Beyond Memory: Foundry Wins and Future Worries
Samsung's semiconductor story extends beyond memory chips. Jun cited new momentum in the company's foundry business, pointing to supply deals with major global customers. The headline grabber here is a $16.5 billion agreement with Tesla Inc. (TSLA), the kind of deal that validates Samsung's chip manufacturing capabilities on the global stage.
But it's not all optimism and celebration. Co-CEO TM Roh warned that 2026 could bring rising component costs, global tariff risks, and broader economic uncertainty. Samsung plans to diversify its supply chain to manage those pressures, which is basically the corporate equivalent of not putting all your eggs in one geopolitical basket.

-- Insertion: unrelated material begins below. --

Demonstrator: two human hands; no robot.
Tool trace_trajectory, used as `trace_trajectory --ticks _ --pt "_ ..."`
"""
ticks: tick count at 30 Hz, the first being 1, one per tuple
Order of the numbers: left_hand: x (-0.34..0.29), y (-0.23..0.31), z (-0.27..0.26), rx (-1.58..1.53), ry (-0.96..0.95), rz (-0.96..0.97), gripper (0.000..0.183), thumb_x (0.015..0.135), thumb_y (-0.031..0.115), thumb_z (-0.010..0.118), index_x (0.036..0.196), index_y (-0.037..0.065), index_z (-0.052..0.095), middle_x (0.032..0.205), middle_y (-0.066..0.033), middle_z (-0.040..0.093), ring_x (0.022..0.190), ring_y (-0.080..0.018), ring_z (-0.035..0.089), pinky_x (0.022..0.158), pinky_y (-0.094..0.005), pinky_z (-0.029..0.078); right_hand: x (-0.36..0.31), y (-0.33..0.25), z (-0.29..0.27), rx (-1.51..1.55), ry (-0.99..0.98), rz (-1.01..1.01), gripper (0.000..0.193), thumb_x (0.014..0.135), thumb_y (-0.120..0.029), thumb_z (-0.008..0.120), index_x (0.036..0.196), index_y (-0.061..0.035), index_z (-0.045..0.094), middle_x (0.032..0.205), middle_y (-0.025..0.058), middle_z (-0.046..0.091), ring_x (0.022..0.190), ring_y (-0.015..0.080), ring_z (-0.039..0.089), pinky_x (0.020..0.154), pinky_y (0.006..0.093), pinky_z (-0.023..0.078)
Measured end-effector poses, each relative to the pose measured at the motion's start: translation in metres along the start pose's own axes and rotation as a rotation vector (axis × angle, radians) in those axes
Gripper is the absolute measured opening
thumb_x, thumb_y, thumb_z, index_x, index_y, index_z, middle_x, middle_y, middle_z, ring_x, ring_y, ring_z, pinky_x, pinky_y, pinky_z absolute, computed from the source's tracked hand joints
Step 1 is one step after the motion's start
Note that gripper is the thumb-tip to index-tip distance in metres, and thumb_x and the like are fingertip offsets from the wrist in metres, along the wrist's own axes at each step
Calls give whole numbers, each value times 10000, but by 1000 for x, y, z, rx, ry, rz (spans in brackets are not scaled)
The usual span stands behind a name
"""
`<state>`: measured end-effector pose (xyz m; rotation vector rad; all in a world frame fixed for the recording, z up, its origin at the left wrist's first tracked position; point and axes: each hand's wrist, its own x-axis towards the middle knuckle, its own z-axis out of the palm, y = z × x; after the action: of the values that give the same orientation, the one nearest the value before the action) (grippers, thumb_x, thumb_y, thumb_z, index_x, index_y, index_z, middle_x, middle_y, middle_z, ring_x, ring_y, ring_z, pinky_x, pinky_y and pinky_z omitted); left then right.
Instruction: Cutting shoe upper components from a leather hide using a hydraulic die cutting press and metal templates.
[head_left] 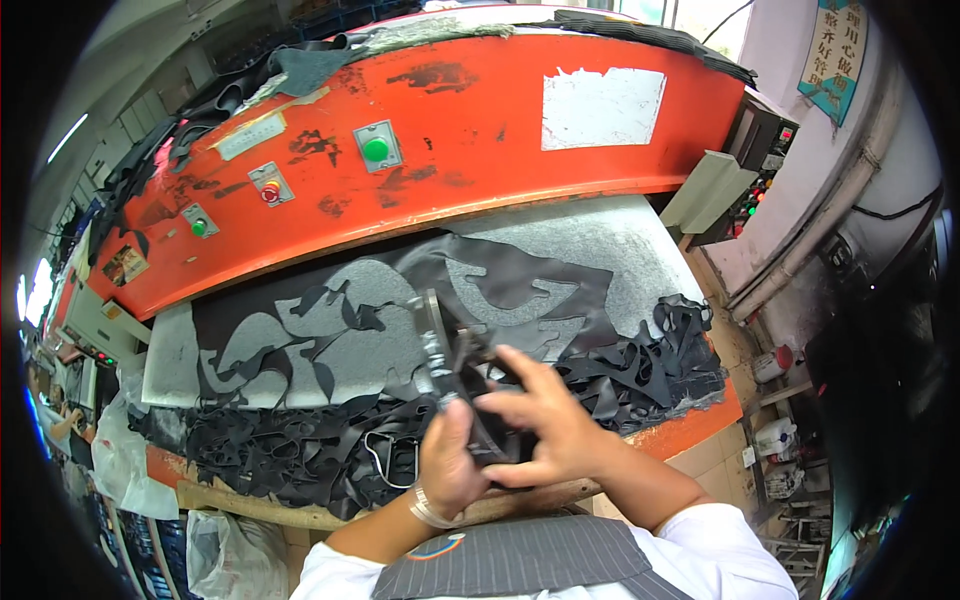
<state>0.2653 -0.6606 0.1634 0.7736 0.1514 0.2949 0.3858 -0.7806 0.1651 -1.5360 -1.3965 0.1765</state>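
Note:
A dark cutting die [455,365], with a pale metal edge along its left side, is held upright and tilted over the front of the press bed; motion blurs it. My left hand [455,462] grips its lower end, thumb up along the edge. On its other side is my right hand [560,415], thumb low and fingers curved against it; dark material shows between the fingers. Behind it lies a black leather sheet [590,290] with several curved openings cut through it. A thin metal outline, another die [392,458], rests left of my left hand.
Black leather scraps [290,450] heap along the front of the pale press bed [640,230]. A red press beam [480,110] with push buttons spans the far side. A control box [715,195] stands at the right. Plastic bags [125,450] hang at the left. Another person [62,425] is far left.

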Motion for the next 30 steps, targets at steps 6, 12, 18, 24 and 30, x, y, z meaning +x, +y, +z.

SK Hynix CEO Kwak Noh-Jung echoed the cautious outlook, stressing the need for continued aggressive investment. Translation: the AI chip race isn't slowing down, and neither can the companies competing in it.
For Samsung, the customer enthusiasm around HBM4 represents more than just positive feedback. It's a signal that the company's substantial investments in catching up to SK Hynix might actually be working. Whether that translates into meaningful market share gains will depend on execution, but at least Samsung is heading into the next generation with customers who believe in what they're building.